Delaware
How Brown Shoe Co. v. United States applies in Delaware: state-specific rules, key cases, and bar exam notes for Antitrust.
Delaware courts emphasize the need for a rigorous analysis of market concentration and potential anticompetitive effects in merger reviews. The state follows federal antitrust principles while incorporating its statutory provisions for competitive practices.
Under Delaware antitrust law, similar to federal standards, mergers are scrutinized based on their effect on competition within the relevant market, with an emphasis on market definition and market power.
The court held that the merger was anticompetitive due to the substantial market share acquired, which increased the likelihood of price manipulation.
The court ruled that the merger’s effect on competition in the chemical market warranted intervention under state antitrust laws.
The court recognized the importance of maintaining competitive market structures and ruled against a proposed merger that would substantially lessen competition.

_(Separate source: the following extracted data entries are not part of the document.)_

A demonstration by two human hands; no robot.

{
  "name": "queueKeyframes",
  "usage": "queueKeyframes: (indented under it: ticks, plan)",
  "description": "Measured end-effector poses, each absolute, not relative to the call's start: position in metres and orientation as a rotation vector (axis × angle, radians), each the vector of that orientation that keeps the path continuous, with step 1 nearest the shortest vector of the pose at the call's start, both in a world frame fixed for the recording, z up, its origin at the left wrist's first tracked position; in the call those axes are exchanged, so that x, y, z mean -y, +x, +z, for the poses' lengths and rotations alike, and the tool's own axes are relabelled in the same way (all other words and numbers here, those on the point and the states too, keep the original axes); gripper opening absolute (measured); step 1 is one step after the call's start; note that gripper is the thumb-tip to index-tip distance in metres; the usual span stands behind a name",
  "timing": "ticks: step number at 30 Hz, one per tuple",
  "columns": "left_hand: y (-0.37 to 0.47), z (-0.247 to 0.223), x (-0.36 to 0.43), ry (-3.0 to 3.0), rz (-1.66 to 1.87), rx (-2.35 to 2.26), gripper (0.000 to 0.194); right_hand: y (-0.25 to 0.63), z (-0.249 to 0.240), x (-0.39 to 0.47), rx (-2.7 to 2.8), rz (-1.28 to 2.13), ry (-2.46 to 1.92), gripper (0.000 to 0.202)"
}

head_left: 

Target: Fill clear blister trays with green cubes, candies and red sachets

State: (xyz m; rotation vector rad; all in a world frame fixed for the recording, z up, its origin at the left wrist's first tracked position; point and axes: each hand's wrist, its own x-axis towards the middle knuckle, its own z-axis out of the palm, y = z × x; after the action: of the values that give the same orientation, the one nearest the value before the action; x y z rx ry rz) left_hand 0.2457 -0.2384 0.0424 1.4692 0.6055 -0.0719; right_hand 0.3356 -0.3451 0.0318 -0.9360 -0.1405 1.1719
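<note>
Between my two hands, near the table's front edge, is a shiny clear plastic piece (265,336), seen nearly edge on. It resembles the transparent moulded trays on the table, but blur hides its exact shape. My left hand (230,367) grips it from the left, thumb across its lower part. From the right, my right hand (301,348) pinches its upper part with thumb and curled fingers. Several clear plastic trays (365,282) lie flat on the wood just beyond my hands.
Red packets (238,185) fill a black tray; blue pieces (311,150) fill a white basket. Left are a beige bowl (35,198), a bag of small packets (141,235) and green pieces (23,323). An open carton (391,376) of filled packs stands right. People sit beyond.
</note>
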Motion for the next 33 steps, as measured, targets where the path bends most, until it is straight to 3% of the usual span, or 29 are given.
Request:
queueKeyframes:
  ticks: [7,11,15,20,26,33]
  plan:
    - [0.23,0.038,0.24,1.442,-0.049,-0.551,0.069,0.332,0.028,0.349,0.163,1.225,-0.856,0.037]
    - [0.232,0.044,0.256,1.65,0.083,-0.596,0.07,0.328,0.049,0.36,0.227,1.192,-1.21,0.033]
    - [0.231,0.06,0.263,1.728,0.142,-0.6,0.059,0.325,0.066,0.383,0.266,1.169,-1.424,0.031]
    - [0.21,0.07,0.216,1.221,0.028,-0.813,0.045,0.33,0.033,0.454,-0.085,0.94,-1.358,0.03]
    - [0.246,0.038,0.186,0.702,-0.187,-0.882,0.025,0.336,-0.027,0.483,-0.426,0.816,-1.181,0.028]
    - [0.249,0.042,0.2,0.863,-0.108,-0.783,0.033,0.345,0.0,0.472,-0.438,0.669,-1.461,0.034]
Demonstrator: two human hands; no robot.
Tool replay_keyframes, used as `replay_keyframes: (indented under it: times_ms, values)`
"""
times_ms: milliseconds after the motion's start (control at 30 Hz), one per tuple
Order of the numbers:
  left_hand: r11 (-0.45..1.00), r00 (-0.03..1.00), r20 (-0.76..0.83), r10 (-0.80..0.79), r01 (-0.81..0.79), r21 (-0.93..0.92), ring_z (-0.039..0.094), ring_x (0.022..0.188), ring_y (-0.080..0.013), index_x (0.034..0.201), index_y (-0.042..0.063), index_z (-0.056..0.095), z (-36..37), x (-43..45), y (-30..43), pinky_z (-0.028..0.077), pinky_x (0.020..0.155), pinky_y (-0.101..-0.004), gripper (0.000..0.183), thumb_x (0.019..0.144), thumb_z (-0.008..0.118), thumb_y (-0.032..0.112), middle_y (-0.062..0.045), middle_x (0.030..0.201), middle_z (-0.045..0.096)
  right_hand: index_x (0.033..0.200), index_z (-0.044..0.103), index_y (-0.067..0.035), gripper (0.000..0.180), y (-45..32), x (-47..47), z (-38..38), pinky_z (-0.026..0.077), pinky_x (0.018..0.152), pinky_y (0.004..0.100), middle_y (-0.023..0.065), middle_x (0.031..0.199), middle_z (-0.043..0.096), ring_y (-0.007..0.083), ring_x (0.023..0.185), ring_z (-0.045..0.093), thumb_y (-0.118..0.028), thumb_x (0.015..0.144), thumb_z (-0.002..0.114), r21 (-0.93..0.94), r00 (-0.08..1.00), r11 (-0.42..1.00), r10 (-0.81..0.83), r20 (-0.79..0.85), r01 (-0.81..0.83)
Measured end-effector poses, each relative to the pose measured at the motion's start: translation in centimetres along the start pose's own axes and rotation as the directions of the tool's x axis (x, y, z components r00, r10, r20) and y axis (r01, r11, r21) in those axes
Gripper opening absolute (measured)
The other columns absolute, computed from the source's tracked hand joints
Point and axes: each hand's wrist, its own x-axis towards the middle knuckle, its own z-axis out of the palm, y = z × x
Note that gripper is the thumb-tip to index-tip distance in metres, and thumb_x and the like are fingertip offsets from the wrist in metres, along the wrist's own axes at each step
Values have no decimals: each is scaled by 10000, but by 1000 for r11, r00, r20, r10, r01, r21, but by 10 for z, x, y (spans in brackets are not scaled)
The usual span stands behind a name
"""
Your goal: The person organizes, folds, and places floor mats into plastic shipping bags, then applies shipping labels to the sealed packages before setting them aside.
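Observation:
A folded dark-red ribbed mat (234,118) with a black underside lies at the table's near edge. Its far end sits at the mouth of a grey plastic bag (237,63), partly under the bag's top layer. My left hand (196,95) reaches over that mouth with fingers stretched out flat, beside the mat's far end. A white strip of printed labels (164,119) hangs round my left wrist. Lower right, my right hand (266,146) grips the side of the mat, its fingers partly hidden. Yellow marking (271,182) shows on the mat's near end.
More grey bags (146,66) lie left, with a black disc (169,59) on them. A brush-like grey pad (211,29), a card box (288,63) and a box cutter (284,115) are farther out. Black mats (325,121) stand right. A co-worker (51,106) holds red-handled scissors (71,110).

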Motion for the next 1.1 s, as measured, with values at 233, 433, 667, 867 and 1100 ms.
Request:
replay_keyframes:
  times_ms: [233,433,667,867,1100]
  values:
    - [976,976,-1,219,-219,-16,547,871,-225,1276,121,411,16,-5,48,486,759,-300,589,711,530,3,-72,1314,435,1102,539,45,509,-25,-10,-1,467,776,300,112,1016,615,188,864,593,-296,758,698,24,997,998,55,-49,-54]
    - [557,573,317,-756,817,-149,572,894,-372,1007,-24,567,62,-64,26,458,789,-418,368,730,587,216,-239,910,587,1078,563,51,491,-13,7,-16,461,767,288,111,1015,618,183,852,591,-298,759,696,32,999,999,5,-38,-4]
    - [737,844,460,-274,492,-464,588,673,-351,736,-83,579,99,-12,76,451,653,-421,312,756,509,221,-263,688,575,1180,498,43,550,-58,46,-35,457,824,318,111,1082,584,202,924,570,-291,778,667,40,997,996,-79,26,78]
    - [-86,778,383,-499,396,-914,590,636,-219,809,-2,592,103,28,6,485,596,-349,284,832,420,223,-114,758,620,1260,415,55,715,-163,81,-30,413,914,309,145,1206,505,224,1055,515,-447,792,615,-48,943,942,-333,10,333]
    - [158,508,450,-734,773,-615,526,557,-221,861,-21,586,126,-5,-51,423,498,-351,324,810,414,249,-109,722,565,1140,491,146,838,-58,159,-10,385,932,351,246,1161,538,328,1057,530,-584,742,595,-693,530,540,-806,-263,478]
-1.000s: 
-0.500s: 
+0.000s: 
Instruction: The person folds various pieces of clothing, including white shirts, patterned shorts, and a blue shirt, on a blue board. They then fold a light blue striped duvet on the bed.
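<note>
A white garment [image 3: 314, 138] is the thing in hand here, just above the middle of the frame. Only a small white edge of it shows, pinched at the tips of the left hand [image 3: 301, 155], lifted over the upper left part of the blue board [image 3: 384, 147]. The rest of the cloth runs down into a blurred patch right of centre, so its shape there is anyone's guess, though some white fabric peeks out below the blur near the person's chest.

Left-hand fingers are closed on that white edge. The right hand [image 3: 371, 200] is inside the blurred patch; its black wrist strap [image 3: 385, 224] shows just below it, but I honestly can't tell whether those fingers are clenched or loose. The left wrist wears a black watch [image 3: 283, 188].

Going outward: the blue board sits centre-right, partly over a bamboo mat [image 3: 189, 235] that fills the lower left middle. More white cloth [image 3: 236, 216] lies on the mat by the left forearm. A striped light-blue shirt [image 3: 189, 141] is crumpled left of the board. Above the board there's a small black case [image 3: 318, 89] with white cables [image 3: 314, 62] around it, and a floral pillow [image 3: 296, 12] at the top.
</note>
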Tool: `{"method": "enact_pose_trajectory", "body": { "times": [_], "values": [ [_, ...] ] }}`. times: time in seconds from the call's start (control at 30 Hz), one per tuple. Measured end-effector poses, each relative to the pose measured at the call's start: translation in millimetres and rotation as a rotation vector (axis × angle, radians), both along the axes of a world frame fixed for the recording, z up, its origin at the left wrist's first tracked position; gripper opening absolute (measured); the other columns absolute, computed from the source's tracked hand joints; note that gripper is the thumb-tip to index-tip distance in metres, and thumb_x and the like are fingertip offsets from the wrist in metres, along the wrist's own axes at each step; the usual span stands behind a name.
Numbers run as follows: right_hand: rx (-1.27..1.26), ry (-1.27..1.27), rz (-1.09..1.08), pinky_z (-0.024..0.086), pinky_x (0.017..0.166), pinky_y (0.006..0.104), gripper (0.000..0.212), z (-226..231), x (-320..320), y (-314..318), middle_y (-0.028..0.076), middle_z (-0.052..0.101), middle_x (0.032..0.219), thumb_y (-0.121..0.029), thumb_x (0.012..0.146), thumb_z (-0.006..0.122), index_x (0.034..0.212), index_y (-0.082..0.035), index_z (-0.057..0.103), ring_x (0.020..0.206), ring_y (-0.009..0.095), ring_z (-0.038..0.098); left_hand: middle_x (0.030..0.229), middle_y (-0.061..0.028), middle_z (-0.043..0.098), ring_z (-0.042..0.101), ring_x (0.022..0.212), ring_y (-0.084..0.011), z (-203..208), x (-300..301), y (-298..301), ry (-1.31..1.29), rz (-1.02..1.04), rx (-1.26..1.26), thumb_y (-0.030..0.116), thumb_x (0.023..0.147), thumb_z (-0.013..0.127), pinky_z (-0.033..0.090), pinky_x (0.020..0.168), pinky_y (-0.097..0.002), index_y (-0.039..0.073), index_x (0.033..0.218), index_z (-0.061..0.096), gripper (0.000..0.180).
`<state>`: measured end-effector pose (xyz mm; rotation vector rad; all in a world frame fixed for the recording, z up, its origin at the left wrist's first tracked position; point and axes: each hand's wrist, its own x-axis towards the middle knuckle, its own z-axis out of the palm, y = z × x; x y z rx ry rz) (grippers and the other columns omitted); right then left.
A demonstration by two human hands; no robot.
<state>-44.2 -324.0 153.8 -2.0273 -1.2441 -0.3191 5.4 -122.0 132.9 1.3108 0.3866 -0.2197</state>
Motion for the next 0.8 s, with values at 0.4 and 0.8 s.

Delaware's approach aligns closely with federal standards established in cases like Brown Shoe, particularly in defining relevant markets and assessing the implications of market concentration. However, Delaware courts may place additional emphasis on local market conditions and the potential necessity of preserving competition for state-specific industries.
Understanding how Delaware applies the principles from Brown Shoe is relevant for the antitrust section of the Delaware bar exam, particularly in assessing merger impacts on competition.